Anote-se, ainda, que a constituição de sociedades que prestam serviços médicos não retira o caráter pessoal do exercício da medicina, que continua sendo exercida por profissionais habilitados a tanto. É o médico quem auscultará o paciente, prescreverá os medicamentos ou realizará cirurgias ou outros procedimentos. No entanto, a lei autoriza que ele o faça por meio de um veículo jurídico destinado a organizar administrativamente sua atividade, a definir a alocação de seus sócios – ou terceiros que venha a contratar – na execução do seu objeto, a cobrar honorários e, ao final, nos termos do contrato social, a distribuir os resultados.
Inclusive, em julgado do Egrégio Superior Tribunal de Justiça, em que discutia a responsabilização de médico por suposto dano moral, material e estético, a possibilidade e a recorrência de contratações entre pessoas jurídicas, ficou bastante evidente:
RECURSOS ESPECIAIS. AÇÃO DE INDENIZAÇÃO. DANOS ORAIS, MATERIAIS E ESTÉTICOS. RESPONSABILIDADE CIVIL. HOSPITAL. COMPLICAÇÕES DECORRENTES DE ANESTESIA GERAL. PACIENTE EM ESTADO VEGETATIVO. (…) 3. O cadastro que os hospitais normalmente mantêm de médicos que utilizam suas instalações para a realização de cirurgias não é suficiente para caracterizar relação de subordinação entre médico e hospital. Na verdade, tal procedimento representa um mínimo de organização empresarial.

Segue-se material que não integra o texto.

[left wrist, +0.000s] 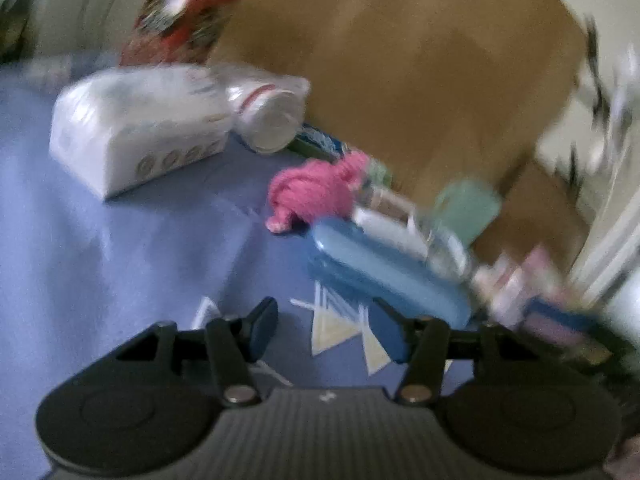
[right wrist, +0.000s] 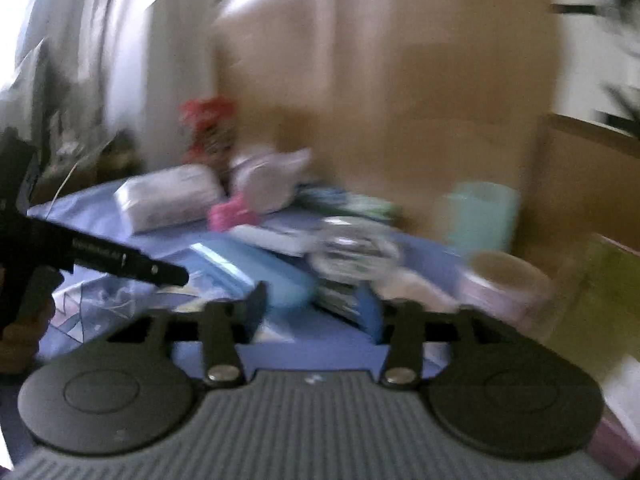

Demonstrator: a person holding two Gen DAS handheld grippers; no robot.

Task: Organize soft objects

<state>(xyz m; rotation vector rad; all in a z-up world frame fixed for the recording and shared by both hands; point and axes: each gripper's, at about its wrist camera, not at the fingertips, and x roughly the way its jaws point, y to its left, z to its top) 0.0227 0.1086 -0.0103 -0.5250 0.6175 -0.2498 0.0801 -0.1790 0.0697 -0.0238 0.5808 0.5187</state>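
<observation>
Both views are motion-blurred. Left gripper (left wrist: 326, 330) has its fingers spread wide with nothing between them, low over the blue sheet (left wrist: 120, 240) and its white triangle print (left wrist: 336, 324). Just past the right fingertip lies a blue oblong case (left wrist: 384, 276), long axis running from near right to far left. Behind it, touching its far end, sits the pink knitted soft item (left wrist: 312, 196), a bunched lump stretched roughly left to right, its small end pointing down-left toward the camera. Clutter beside it on the right is too smeared to name, except for a teal cup (left wrist: 468, 208). Farther left, a white plastic-wrapped pack (left wrist: 140, 128) lies with its long axis left to right, a white bagged roll (left wrist: 272, 116) at its right end. Behind stand a red patterned bag (left wrist: 184, 16) and a tan board (left wrist: 400, 60).

Right gripper (right wrist: 316, 312) is likewise wide open and empty, above the sheet. The left gripper's body enters at left. Same case (right wrist: 260, 276), pink item (right wrist: 230, 212), pack (right wrist: 168, 196) and cup (right wrist: 480, 216) appear beyond.
</observation>
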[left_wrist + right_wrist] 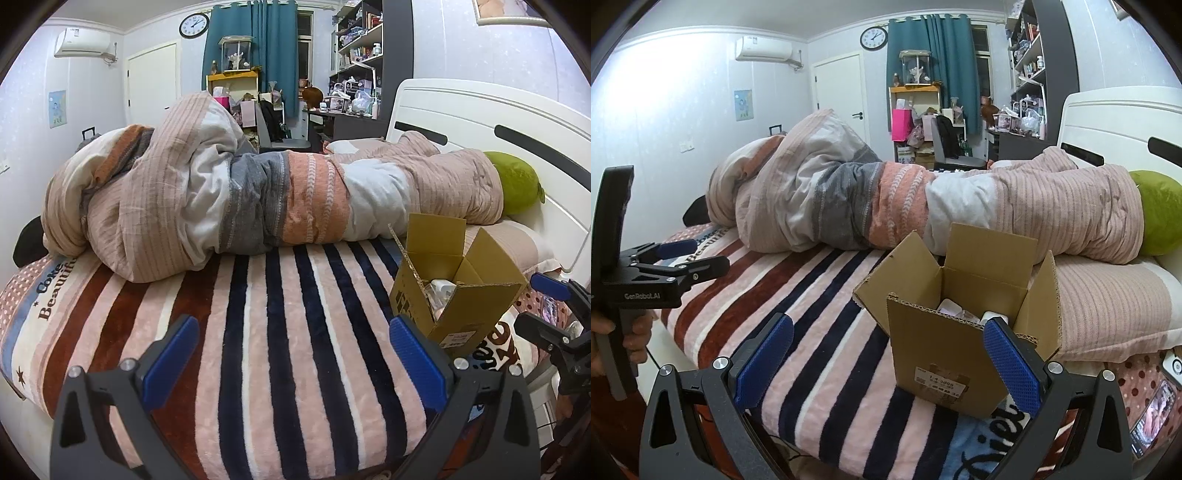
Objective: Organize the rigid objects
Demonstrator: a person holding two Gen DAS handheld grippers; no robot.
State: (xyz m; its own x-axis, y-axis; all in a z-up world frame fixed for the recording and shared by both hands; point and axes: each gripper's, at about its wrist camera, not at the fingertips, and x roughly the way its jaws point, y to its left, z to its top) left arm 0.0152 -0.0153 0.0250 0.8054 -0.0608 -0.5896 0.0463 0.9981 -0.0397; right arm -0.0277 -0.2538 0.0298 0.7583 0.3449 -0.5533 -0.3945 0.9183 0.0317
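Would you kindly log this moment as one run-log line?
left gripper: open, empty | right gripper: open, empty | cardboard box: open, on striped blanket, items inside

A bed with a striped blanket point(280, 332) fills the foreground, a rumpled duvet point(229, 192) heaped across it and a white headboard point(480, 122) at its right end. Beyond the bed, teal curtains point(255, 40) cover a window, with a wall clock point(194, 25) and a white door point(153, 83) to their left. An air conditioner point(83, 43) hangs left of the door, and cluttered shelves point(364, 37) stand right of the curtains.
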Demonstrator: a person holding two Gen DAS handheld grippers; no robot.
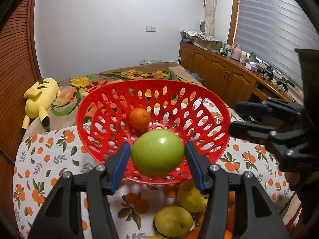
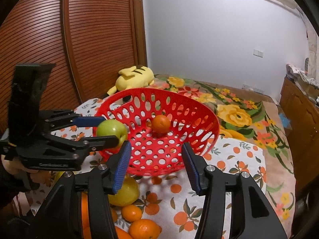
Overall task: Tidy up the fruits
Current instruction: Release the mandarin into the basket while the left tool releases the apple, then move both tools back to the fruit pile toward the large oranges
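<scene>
Left gripper (image 1: 157,155) holds a green apple (image 1: 157,152), its jaws clamped on the fruit's two sides. In the right wrist view the same gripper (image 2: 105,130) carries the apple (image 2: 112,131) at the near left rim of the red basket (image 2: 199,109), clear of the surface. Right gripper (image 2: 156,159) is empty; its jaws stand apart with nothing between them, hanging over the basket's near side. In the left wrist view it (image 1: 237,117) appears at the basket's right edge, off the rim.

Basket (image 1: 89,107) is a perforated red bowl resting on a surface covered by an orange-print cloth (image 1: 49,155). One orange (image 1: 140,118) lies inside, toward the far wall. Loose fruit lies on the cloth in front of the basket: two yellow-green pears (image 1: 173,221) and several oranges (image 2: 144,229), close together, partly hidden by the gripper bodies.

A yellow plush toy (image 1: 40,97) lies on the flowered bed cover (image 2: 233,115) behind.
</scene>
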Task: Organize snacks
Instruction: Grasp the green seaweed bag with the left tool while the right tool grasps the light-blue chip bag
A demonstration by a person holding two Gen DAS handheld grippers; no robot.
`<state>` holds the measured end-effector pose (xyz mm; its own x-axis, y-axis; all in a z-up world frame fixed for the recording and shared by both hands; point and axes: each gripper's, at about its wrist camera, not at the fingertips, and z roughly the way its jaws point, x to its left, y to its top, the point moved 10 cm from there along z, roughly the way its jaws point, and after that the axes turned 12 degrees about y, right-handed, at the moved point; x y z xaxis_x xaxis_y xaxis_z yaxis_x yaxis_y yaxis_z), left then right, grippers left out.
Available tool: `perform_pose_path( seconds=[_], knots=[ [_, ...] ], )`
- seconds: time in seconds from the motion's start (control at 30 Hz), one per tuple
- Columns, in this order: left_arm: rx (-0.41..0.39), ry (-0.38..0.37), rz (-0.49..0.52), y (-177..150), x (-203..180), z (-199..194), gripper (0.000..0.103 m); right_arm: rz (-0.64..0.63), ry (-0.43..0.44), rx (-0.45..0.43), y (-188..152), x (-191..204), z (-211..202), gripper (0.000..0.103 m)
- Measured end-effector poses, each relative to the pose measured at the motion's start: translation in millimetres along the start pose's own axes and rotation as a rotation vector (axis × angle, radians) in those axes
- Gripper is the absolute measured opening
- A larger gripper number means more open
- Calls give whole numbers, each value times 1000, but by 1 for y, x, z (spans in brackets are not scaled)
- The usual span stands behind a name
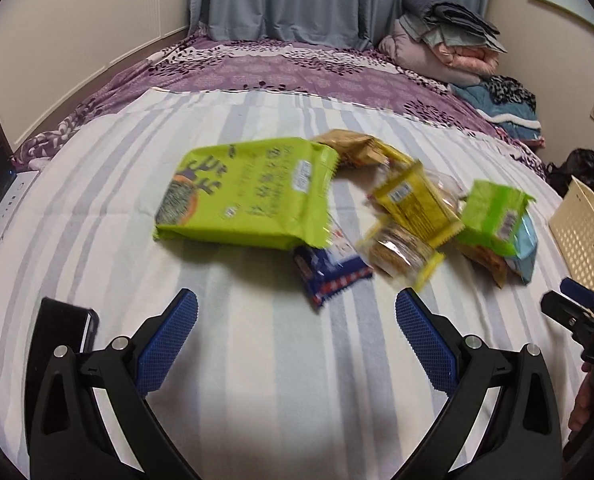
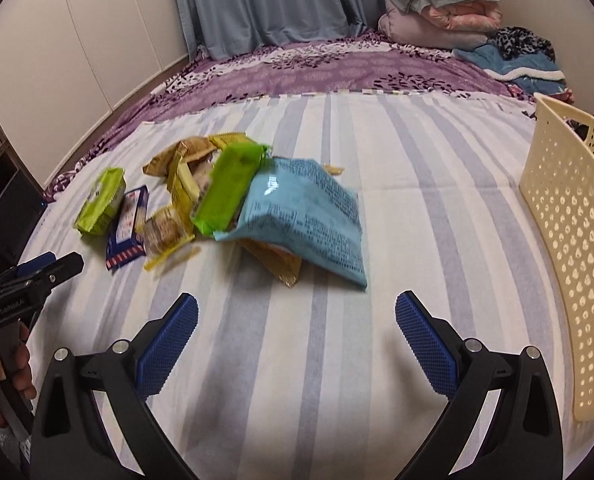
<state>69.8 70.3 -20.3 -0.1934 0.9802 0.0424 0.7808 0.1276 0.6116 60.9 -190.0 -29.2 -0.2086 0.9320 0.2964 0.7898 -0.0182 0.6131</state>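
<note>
A heap of snack packs lies on the striped sheet. In the left wrist view a big lime-green bag (image 1: 249,192) lies ahead, with a blue-and-red packet (image 1: 331,272) and a clear cookie pack (image 1: 401,250) closer in. My left gripper (image 1: 297,316) hovers open and empty just short of them. In the right wrist view a light-blue bag (image 2: 305,216) lies ahead, a green pack (image 2: 229,188) leaning on it and a brown packet (image 2: 277,262) beneath. My right gripper (image 2: 297,316) is open and empty, a little short of the blue bag. A cream perforated basket (image 2: 569,216) stands to the right.
Folded blankets (image 1: 449,44) are piled at the bed's far right corner. A black phone (image 1: 63,328) lies by my left finger. White cupboards (image 2: 89,36) line the left wall and grey-blue curtains (image 2: 257,0) hang behind. A dark bag (image 1: 577,168) sits beyond the basket (image 1: 585,240).
</note>
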Motion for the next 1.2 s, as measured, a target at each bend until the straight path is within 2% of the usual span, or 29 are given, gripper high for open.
perform_pose_path(
  seconds=[0.27, 0.4, 0.5, 0.6, 0.67, 0.8, 0.97, 1.2],
  knots=[
    [2, -69, -14, 40, 14, 30, 101, -9, 6, 26, -4, 5, 11, 98],
    [9, -65, -76, 54, 30, 37, 101, 1, 4, 23, -5, 1, 10, 98],
    [10, -23, -124, 71, 40, 44, 101, 16, 9, 22, -4, -1, 13, 98],
    [12, 66, -168, 89, 47, 54, 101, 16, 21, 26, -5, 2, 18, 98],
    [17, 65, -201, 102, 43, 60, 101, 8, 24, 28, -7, 6, 20, 98],
    [29, 161, -198, 116, 36, 74, 101, 4, 36, 33, -13, 9, 21, 98],
    [61, 247, -184, 107, 38, 82, 101, 20, 50, 18, -16, 5, 14, 98],
    [103, 265, -202, 69, 59, 70, 101, 54, 66, -28, -12, -5, 2, 98]
  ],
)
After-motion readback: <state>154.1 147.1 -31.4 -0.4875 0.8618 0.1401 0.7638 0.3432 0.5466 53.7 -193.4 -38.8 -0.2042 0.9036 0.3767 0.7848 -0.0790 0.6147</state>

O conceito de preposto não se amolda a um simples cadastro, vai bem além, pois pressupõe que uma pessoa desenvolva atividade no interesse de outra, sob suas instruções, havendo, portanto, caráter de subordinação. 4. Recursos especiais não-conhecidos. (REsp 351.178/SP, Rel. Ministro MASSAMI UYEDA, Rel. p/ Acórdão Ministro JOÃO OTÁVIO DE NORONHA, QUARTA TURMA, julgado em 24/06/2008, DJe 24/11/2008)
Enfim, a posição do Fisco parte, maliciosamente, de um preconceito: de que todas as sociedades de médicos são criadas para fins de economia tributária. Essa, definitivamente, não é a realidade. A maior parte delas volta-se simplesmente à organização da atividade profissional; efeitos trabalhistas ou tributários são meras consequências. Ou, por outro lado, os médicos constituem suas sociedades, na forma da lei, porque não têm vínculo laboral com hospitais ou outras entidades.
Note-se, ainda, que, para além dos outros requisitos, é impossível verificar a presença do elemento ‘subordinação’ entre médico e hospital na medida em que a atividade médica é intelectual e exige, inclusive por lei, plena autonomia técnica. Tudo isso avesso à subordinação (e, por óbvio, eventual estabelecimento de escala para atendimento ou de regras internas de funcionamento não bastam a essa caracterização). Ou seja, a própria natureza dos serviços afasta esse elemento do vínculo trabalhista.
Com isso, chega-se à conclusão que, autorizada legalmente a constituição e a contratação de pessoas jurídicas que prestem serviços médicos (categoria dos serviços intelectuais), deve estar assegurando a preservação da relação contratual entre as sociedades médicas e os hospitais, podendo ser desconsiderada tal relação somente em casos específicos (quando há confusão ou desvio de finalidade da personalidade jurídica), diferente daquilo que vem sendo feito pela Receita Federal.